The job is to output each record exactly as it stands, pictures excluded.

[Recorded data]
= = =
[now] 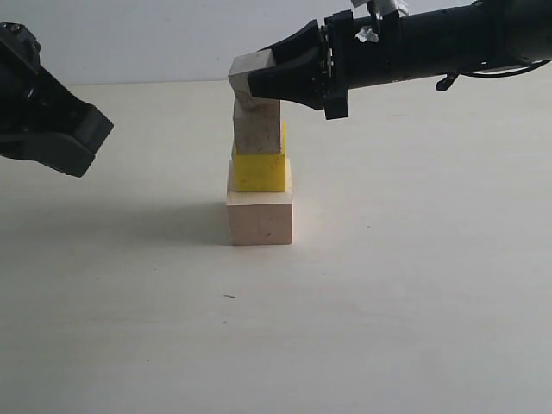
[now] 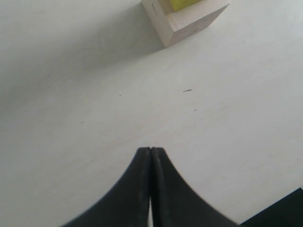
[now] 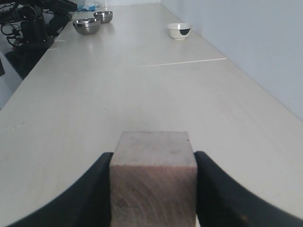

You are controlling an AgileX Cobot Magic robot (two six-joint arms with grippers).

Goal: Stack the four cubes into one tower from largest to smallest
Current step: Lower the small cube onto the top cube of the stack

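While the right pincer (image 1: 262,76) clamps the smallest wood cube (image 1: 246,67) at the upper centre of the exterior view, that cube sits tilted, one corner down toward the second small cube (image 1: 257,128). Below, squarely stacked, stand the yellow cube (image 1: 259,171) and the large wood cube (image 1: 260,220) on the bench (image 1: 397,302). The left pincer (image 1: 86,134) hangs shut at the left edge, well apart.

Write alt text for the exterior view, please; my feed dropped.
The right gripper holds the fourth cube, tilted, at the top of three stacked cubes: large wood cube, yellow cube, small wood cube. The left gripper sits off to the left, apart from them.
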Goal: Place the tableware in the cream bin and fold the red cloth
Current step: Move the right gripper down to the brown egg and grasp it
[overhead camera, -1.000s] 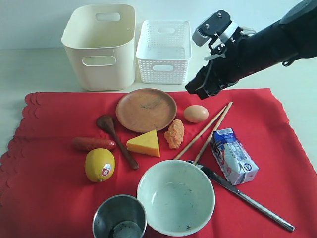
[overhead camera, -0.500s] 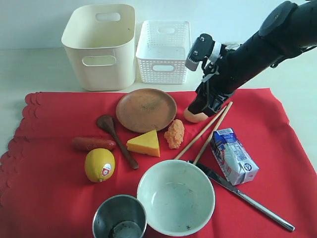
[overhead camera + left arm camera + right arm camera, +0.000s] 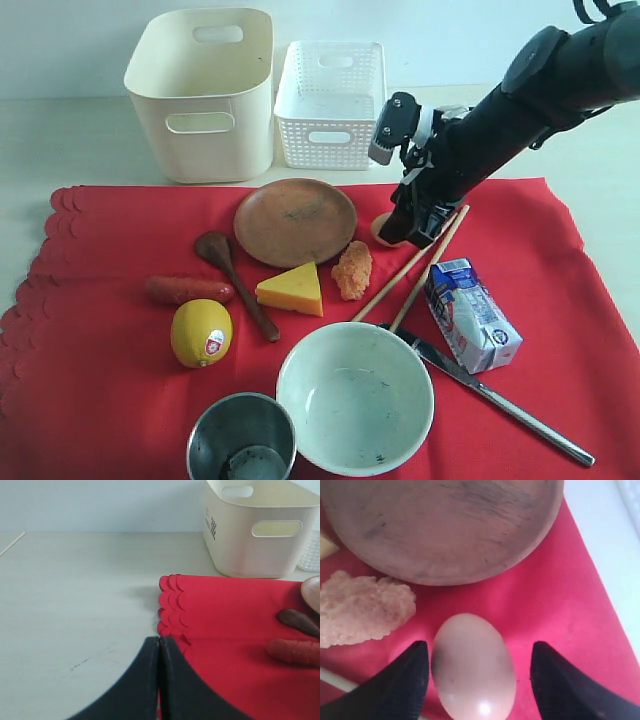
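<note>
Right hand (image 3: 480, 646) straddles egg (image 3: 472, 667) just beside plate (image 3: 440, 525) rim

You are looking at two containers: one cream bin (image 3: 200, 130) and one white perforated basket (image 3: 330, 140) — and one red cloth (image 3: 100, 400). The tableware is counting out as one brown plate (image 3: 295, 220), one wooden spoon (image 3: 215, 247), two chopsticks (image 3: 405, 268), one steel knife (image 3: 520, 415), one pale green bowl (image 3: 355, 400) and one steel cup (image 3: 200, 432). The food is showing one of each — sausage (image 3: 188, 290), lemon (image 3: 200, 332), cheese wedge (image 3: 292, 290), egg (image 3: 472, 665), milk carton (image 3: 470, 315) and breaded piece (image 3: 352, 270).
</note>
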Controlling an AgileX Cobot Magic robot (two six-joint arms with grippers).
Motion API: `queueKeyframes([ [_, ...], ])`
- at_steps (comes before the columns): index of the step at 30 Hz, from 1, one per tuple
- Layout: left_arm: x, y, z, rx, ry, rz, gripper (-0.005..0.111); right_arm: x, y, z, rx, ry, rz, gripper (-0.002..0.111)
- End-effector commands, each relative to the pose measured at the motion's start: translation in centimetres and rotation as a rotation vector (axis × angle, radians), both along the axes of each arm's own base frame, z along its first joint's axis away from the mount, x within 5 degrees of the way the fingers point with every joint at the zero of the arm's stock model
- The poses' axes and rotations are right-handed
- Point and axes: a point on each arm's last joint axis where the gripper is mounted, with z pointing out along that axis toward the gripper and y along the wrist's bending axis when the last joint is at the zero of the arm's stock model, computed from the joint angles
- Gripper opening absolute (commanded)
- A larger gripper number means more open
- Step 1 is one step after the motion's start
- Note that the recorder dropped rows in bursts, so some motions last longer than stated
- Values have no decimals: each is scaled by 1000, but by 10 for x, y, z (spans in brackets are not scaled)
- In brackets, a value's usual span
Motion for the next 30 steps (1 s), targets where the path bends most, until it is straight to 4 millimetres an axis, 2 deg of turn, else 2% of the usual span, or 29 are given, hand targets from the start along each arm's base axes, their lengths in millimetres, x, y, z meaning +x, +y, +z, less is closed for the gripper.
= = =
= ANSWER SPACE =
[now] 
[now] 
[now] 

You are controlling an AgileX Cobot Magic robot (two six-joint arms with grippers).

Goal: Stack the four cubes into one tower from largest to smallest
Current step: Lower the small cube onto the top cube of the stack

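While the right pincer (image 1: 262,76) clamps the smallest wood cube (image 1: 246,67) at the upper centre of the exterior view, that cube sits tilted, one corner down toward the second small cube (image 1: 257,128). Below, squarely stacked, stand the yellow cube (image 1: 259,171) and the large wood cube (image 1: 260,220) on the bench (image 1: 397,302). The left pincer (image 1: 86,134) hangs shut at the left edge, well apart.

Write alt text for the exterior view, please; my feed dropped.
The right gripper holds the fourth cube, tilted, at the top of three stacked cubes: large wood cube, yellow cube, small wood cube. The left gripper sits off to the left, apart from them.
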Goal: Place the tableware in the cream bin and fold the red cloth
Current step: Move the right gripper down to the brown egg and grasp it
[overhead camera, -1.000s] 
[overhead camera, -0.500s] 
[overhead camera + left arm camera + right arm camera, +0.000s] 
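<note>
Right hand (image 3: 480, 646) straddles egg (image 3: 472, 667) just beside plate (image 3: 440, 525) rim

You are looking at two containers: one cream bin (image 3: 200, 130) and one white perforated basket (image 3: 330, 140) — and one red cloth (image 3: 100, 400). The tableware is counting out as one brown plate (image 3: 295, 220), one wooden spoon (image 3: 215, 247), two chopsticks (image 3: 405, 268), one steel knife (image 3: 520, 415), one pale green bowl (image 3: 355, 400) and one steel cup (image 3: 200, 432). The food is showing one of each — sausage (image 3: 188, 290), lemon (image 3: 200, 332), cheese wedge (image 3: 292, 290), egg (image 3: 472, 665), milk carton (image 3: 470, 315) and breaded piece (image 3: 352, 270).
</note>
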Controlling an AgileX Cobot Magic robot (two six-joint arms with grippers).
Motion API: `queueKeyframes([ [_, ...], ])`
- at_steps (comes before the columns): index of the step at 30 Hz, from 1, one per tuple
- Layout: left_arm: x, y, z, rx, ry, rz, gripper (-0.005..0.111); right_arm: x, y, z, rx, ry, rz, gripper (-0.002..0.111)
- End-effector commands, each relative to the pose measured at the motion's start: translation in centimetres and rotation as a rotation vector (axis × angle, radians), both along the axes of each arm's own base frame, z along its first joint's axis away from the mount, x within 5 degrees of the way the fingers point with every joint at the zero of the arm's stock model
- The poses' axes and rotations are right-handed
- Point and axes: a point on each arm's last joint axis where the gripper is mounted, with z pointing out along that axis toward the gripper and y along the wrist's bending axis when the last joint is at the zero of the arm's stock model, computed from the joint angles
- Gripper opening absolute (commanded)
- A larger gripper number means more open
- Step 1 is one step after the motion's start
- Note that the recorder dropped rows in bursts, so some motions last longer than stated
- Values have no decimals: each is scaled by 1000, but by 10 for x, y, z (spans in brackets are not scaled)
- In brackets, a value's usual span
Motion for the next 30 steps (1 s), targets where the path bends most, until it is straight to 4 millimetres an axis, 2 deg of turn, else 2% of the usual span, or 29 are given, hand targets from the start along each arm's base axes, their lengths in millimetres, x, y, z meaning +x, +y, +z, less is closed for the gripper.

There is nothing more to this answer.